* **Exercise requirements**:
Every line holding "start" should be copied from the records below.

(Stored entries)
◇ ◇ ◇ ◇ ◇ ◇ ◇

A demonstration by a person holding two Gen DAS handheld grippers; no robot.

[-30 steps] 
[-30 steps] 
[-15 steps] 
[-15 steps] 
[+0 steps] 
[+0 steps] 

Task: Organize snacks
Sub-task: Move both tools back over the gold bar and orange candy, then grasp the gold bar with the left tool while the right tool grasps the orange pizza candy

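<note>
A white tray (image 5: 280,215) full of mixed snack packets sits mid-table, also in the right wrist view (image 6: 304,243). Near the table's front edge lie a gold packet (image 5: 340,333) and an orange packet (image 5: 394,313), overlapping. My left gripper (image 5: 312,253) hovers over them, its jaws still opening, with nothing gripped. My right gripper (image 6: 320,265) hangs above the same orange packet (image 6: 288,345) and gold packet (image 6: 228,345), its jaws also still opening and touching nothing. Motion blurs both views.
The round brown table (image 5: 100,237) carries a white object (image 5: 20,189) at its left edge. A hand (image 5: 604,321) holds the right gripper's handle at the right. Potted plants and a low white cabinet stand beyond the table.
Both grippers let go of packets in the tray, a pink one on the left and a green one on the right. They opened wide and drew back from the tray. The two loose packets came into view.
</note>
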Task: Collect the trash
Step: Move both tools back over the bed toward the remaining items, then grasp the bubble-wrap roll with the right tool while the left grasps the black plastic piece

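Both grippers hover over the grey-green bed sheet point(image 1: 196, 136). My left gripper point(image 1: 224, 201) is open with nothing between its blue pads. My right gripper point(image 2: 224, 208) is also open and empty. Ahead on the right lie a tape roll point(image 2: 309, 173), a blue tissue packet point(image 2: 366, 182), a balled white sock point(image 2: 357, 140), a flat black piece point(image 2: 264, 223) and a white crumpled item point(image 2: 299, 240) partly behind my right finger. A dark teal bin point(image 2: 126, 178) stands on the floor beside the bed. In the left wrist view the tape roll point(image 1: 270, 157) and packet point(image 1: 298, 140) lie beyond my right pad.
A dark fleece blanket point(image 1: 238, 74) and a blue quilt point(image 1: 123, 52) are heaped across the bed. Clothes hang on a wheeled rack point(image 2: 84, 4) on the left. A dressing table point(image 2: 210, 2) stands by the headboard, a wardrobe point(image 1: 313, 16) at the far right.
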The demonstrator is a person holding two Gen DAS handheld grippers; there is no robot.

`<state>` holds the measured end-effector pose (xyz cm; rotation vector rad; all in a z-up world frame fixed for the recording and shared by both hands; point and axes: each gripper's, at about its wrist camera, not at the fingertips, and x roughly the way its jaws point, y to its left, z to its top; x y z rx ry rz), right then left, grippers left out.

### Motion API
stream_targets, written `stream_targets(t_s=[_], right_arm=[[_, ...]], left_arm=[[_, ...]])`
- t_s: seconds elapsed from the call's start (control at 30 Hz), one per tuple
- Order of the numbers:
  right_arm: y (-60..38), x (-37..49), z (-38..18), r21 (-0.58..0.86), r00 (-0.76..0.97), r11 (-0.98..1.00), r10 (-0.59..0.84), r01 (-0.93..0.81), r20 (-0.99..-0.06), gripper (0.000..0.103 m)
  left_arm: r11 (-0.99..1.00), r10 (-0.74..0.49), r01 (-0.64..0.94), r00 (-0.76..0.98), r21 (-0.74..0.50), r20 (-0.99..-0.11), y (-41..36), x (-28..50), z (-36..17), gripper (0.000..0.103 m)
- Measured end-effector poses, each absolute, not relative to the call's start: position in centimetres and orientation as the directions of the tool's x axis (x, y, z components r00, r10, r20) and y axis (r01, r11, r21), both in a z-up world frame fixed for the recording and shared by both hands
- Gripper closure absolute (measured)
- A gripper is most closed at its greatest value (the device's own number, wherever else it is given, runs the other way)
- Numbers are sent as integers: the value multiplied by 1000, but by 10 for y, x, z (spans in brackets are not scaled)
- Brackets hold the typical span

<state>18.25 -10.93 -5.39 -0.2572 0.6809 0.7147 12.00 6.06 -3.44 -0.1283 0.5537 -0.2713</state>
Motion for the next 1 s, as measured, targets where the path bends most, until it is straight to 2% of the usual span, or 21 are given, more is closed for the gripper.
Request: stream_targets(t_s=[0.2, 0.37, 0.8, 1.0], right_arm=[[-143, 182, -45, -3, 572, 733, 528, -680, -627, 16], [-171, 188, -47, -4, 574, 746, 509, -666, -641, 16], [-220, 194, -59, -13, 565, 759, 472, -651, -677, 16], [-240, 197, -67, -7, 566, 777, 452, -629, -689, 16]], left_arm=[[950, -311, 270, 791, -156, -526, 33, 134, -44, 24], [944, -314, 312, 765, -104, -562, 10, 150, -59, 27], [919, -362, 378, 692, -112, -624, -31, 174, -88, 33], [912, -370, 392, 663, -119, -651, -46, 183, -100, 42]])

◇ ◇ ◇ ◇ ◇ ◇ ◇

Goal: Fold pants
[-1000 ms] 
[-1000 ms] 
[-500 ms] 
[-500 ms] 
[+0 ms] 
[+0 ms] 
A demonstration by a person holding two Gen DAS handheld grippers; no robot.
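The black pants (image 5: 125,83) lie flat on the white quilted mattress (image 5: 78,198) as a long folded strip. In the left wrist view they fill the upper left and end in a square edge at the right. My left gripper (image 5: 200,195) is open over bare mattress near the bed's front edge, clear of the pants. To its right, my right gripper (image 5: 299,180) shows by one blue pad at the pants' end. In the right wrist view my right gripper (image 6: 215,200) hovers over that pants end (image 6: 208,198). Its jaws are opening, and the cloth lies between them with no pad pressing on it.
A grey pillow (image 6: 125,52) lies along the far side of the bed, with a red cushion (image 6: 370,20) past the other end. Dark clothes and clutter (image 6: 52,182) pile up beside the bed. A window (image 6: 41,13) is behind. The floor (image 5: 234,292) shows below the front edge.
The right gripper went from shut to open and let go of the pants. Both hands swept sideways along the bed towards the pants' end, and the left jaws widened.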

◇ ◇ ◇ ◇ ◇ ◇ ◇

* **Exercise solution**:
- t_s: seconds elapsed from the call's start (control at 30 Hz), one per tuple
- Measured end-effector poses, each absolute, not relative to the call's start: position in centimetres and orientation as the directions of the tool's x axis (x, y, z components r00, r10, r20) and y axis (r01, r11, r21), both in a z-up world frame fixed for the recording and shared by both hands

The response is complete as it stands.